By Scott Tibbs, December 17, 2008

♣ A letter to the editor in Thursday's IDS takes issue with the description of Live Action Films as a "human rights" organization because LAF has "solely dedicated themselves to anti-abortion causes." There is no more pressing human rights issue than abortion, as babies are dismembered for profit at the rate of 1.2 million annually.

♣ The IDS staff editorial on Friday was unecessarily offensive, comparing a song and prayer before the opening of the Indiana House of Representatives to drunken and lewd behavuior by legislators in Australia. That the IDS had to reach back to 2005 for the story about the Indiana legislature demonstrates that this was little more than a cheap shot at people of faith. The IDS should apologize for this reckless and offensive attack.

♣ While the genocide in Sudan is truly apalling, it would be a mistake to send American combat troops there, even on a humanitarian mission. The American military, fighting wars in Iraq and Afghanistan, would be overextended by a mission to Darfur. The military should not be used unless there is a vital national security interest at stake, and even then military force should be a last resort. While more aggressive diplomatic intervention and humanitarian aid is appropriate, we should heed the lessons of Somalia and avoid sending troops into what will inevitably be a quagmire.

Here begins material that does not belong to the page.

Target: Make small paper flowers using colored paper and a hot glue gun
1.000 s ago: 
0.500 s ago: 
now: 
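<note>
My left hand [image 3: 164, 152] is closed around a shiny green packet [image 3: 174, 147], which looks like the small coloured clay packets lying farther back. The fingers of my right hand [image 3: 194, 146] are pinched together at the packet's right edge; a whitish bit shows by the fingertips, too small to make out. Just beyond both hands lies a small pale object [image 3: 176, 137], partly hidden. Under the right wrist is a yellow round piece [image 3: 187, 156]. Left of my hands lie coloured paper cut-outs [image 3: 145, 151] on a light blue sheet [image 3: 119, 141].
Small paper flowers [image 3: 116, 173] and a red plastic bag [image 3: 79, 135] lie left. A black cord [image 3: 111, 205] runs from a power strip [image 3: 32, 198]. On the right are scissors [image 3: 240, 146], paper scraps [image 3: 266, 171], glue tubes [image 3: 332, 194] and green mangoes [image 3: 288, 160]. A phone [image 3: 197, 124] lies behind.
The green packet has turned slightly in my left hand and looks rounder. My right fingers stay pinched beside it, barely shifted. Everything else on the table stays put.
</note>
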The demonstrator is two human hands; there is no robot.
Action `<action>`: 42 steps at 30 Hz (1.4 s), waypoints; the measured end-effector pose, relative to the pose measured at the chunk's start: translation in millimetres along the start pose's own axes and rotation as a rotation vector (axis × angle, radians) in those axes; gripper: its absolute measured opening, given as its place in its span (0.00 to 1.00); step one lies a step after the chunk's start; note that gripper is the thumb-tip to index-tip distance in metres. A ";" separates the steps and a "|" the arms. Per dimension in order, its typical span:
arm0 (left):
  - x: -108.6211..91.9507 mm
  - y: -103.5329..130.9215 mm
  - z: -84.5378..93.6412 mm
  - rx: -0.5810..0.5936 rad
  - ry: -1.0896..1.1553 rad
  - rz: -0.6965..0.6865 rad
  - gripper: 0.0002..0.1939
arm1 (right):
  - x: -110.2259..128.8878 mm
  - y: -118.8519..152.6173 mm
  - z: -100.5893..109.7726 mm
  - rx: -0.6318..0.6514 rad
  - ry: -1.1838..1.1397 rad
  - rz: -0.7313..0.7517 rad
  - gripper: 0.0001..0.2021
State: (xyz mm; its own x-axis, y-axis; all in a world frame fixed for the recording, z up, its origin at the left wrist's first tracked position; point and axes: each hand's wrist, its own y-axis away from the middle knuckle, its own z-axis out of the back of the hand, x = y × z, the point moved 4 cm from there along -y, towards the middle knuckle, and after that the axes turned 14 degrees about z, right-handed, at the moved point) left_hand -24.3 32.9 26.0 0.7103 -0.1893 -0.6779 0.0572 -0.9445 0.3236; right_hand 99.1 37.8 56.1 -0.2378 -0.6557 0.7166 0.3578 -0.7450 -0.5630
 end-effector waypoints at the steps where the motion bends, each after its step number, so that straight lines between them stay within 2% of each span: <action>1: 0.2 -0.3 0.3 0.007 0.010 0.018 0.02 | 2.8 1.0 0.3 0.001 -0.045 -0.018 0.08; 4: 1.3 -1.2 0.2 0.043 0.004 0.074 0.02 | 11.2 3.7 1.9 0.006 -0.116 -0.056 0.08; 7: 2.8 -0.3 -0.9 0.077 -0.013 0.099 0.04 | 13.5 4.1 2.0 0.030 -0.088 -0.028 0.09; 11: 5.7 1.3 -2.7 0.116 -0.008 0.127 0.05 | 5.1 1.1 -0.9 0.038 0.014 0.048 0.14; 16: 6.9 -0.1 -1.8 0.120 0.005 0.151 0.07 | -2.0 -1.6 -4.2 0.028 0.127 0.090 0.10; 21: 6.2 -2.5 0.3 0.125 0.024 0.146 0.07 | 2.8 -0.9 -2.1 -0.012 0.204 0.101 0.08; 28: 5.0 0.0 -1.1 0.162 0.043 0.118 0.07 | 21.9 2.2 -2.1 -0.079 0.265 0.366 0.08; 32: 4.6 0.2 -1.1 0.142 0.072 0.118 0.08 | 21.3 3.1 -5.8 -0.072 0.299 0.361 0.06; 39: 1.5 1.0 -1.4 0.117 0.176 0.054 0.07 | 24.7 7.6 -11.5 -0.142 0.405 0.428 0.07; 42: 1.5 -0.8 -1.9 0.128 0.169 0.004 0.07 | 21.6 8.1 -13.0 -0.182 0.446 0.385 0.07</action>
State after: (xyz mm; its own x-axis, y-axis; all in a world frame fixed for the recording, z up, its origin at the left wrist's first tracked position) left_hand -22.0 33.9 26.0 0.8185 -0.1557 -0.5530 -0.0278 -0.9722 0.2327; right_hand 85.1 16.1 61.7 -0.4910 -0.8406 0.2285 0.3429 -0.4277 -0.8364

♣ Chalk up another example of excess in the "War on Drugs" with a report by the CIA that pilots in the Peruvian air force, seeking to stop drug trafficking, fired "without being properly identified, without being given the required warnings to land, and without being given time to respond to such warnings as were given to land." This program, aided by the CIA, resulted in the death of an American missionary and her daughter in 2001. Whatever one thinks about decriminalization, abuses of power by government are a far greater threat to our liberty than the drug trade and it is disturbing that the CIA was involved in this disaster.